The Court would be remiss if it did not make passing reference to the public debate which
has surrounded these proceedings. Under our system of government, it is the role of the
legislative branch to make laws and the duty of the executive branch to carry out those laws fairly
and justly. It is not the function of courts to serve as super-legislatures or ultimate supervisors of
executive decision-making. It is regrettable that a dispute about one airplane has consumed so
large a quantity of human and economic resources and that the parties have found compromise so
difficult. [FN 27] As the present motions seek only interlocutory relief and not a final judgment, the
Court is hopeful that its decision might serve as the framework for a final resolution of this
matter. [FN 28]
[FN 27] It has been suggested that at least some individuals within City government have
resisted resolution of this case with the unstated hope that the Court would invalidate the curfew,
permitting further growth of the Airport without the City having to face the political fallout
which undoubtedly would occur were the curfew repealed legislatively.

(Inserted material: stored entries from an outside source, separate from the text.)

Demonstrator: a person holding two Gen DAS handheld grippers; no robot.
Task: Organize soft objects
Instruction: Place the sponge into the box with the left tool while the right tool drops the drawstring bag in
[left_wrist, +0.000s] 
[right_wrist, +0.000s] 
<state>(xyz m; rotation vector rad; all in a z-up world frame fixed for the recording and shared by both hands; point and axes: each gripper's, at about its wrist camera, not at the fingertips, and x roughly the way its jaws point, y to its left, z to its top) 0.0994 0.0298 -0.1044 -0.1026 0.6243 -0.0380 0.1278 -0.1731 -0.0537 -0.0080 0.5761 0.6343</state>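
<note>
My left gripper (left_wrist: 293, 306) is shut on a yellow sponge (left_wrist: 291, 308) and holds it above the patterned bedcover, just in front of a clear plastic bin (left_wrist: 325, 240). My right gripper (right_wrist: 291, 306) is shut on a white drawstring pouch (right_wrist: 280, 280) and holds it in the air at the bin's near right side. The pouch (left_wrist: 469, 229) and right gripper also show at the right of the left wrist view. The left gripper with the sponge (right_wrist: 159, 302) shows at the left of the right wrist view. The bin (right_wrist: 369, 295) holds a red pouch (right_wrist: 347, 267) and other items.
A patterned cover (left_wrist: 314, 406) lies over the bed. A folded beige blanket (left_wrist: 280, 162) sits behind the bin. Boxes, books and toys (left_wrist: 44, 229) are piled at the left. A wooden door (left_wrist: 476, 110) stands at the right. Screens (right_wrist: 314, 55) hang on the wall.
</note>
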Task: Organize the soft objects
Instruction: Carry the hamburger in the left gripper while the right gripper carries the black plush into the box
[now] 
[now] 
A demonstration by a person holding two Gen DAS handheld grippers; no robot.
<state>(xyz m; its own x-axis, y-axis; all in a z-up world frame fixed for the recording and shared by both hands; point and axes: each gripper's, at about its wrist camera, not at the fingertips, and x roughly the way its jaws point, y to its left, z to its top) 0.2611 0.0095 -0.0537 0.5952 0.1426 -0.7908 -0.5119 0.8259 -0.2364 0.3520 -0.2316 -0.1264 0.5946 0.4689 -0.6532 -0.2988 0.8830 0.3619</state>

Obviously, the Court
cannot engage in or be influenced by such speculation.
[FN 28] In connection with their briefing of these motions, Counter-Defendants also moved for a
determination that Counter-Defendant Ellison is not a proper party to this action. The record amply indicates that Ellison has played a significant personal role in Plaintiff's dispute with the City and
in this case. Accordingly, the motion will be denied.
Good cause therefore appearing, it is hereby ORDERED that pending further proceedings
herein Defendant City be enjoined and restrained from refusing to grant Plaintiff a waive'r of the
curfew provisions of its Noise Program pursuant to §X(B)(2) thereof. Within ten (10) days of the
date of this Order, counsel shall submit a letter brief addressing whether a bond is appropriate and
in what amount. The City's motion for a preliminary injunction is denied. Counsel for Plaintiffis
directed to prepare an appropriate form of order.